Sanggar Anak Akar Alternatif Pendidikan Seni Dan Budaya

Pekan Kedua - Siasat Jakarta Biennale (4)

Sanggar Anak Akar Alternatif Pendidikan Seni Dan Budaya

- detikHot
Senin, 18 Nov 2013 14:43 WIB
dok. Astrid Septriana
Jakarta - Salah satu pendidikan seni rupa alternatif yang ada di Indonesia adalah Sanggar Anak Akar. Bagi salah satu pendiri Sanggar Anak Akar, Susilo Adinegoro, seni rupa adalah sebuah medium penyadaran.

"Ini siasat untuk membangun kesadaran kritis warga dan anak-anak. Jika seni rupa hanya dilihat dari segi estetis saja, itu hanya akan menjebak kesadaran kita," ujarnya kepada DetikHot, pekan lalu.

Sekolah yang menggunakan filosofi akar ini telah membangun komunitas dari kampung ke kampung lewat pendekatan seni serta kebudayaan. Mereka memiliki akademi perkusi, dongeng, dan akademi art & perform untuk mengintegrasikan bunyi, rupa, gerak dan kata.

SCROLL TO CONTINUE WITH CONTENT

"Saya juga ingin mengajak orang-orang untuk memaknai seni di luar apa-apa yang lazim disebut seni. Saya senang jika seni di luar seni, direspons oleh banyak orang dan terjadi kolaborasi," ujarnya.

Dalam penggalangan dana, sanggar tersebut tidak bergantung pada donasi masyarakat saja, melainkan usaha mandiri. "Karena kemandirian memberikan kebebasan untuk melakukan hal-hal yang ingin kami lakukan," kata Susilo. 

Menurut Afra Suci Ramadhan dari organisasi Pamflet yang merupakan penyelenggara diskusi Jakarta Biennale 2013, Sanggar Anak Akar punya peran yang besar dalam memberi pendidikan pada anak jalanan.

"Karena anak-anak jalanan juga merupakan generasi muda. Di sana selain diberikan pendidikan soal seni rupa, anak-anak juga diberi pendidikan life skill," kata Afra.

Organisasi Pamflet sendiri menyambut baik visi dari Sanggar Anak Akar. Diskusi soal pendidikan dan gerak seni di kalangan anak muda relevan dengan apa yang diusung oleh pihaknya. "Kami melihat bagaimana aktivisme anak muda dan seni itu berkesinambungan. Karena aktivisme sendiri itu selalu butuh banyak ide segar dan bisa datang dari seni," ujarnya.
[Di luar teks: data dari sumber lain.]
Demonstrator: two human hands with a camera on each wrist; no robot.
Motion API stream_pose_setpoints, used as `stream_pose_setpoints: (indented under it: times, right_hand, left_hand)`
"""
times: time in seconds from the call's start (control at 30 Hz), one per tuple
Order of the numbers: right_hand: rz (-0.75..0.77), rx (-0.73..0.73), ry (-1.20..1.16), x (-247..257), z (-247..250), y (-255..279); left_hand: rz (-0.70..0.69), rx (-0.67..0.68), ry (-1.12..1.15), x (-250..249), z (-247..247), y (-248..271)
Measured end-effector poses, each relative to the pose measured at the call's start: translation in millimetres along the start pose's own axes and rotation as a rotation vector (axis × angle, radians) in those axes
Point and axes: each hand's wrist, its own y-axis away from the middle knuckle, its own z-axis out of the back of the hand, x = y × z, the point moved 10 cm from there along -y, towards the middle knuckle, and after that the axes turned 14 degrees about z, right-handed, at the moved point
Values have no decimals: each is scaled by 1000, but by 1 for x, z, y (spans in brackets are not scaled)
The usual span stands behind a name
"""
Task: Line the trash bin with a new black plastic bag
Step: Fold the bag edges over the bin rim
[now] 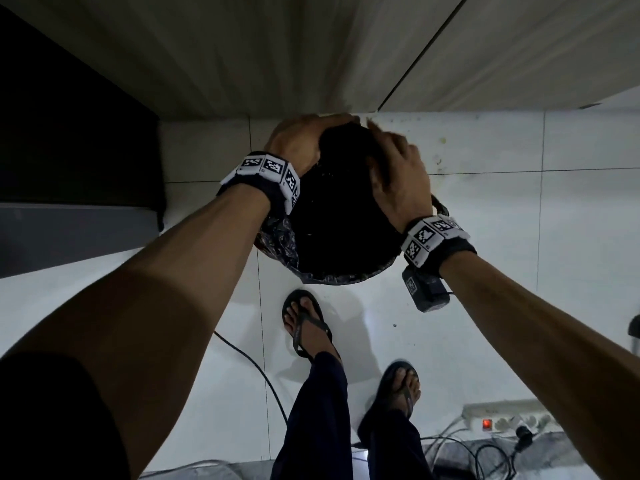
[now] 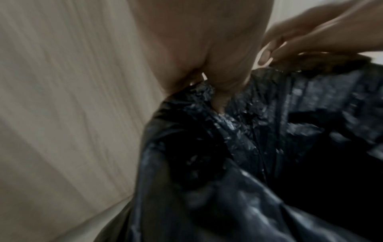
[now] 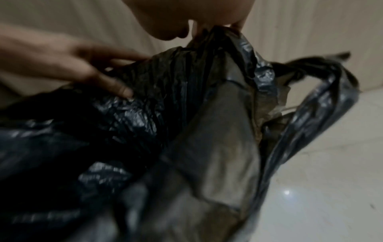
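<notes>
A round trash bin (image 1: 349,279) stands on the white tile floor against a pale panel, with a crinkled black plastic bag (image 1: 346,216) spread over its mouth. Both hands are at the far rim. My left hand (image 1: 304,140) pinches the bag's edge between thumb and fingers (image 2: 219,96). My right hand (image 1: 398,171) holds a raised peak of the bag's edge (image 3: 209,37) just to the right of it. The bin's grey inner wall (image 3: 223,139) shows beside the bag in the right wrist view. The near rim is wrapped in the bag.
A pale wood-grain panel (image 1: 277,57) rises right behind the bin. A dark block (image 1: 69,133) stands at the left. My feet in sandals (image 1: 306,323) are close in front. A power strip (image 1: 509,419) and cables (image 1: 256,368) lie on the floor.
</notes>
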Motion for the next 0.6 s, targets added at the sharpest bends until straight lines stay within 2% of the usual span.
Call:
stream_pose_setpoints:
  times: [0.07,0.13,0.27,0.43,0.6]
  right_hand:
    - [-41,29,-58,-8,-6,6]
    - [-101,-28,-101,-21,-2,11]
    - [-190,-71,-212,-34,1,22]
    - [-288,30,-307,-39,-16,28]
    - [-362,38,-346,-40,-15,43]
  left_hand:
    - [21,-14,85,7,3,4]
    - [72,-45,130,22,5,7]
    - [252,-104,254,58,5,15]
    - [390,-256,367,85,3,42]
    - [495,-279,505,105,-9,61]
Dalam tiga kali diskusi yang diadakan, Pamflet melihat, pilihan senimanyang menjadi partisipan di Jakarta Biennale kali ini tidak apolitis. "Baik seniman dalam negeri maupun luar negeri yang dipilih oleh pihak Jakarta Biennale, sudah sangat politis dan melibatkan partisipasi publik," kata Afra.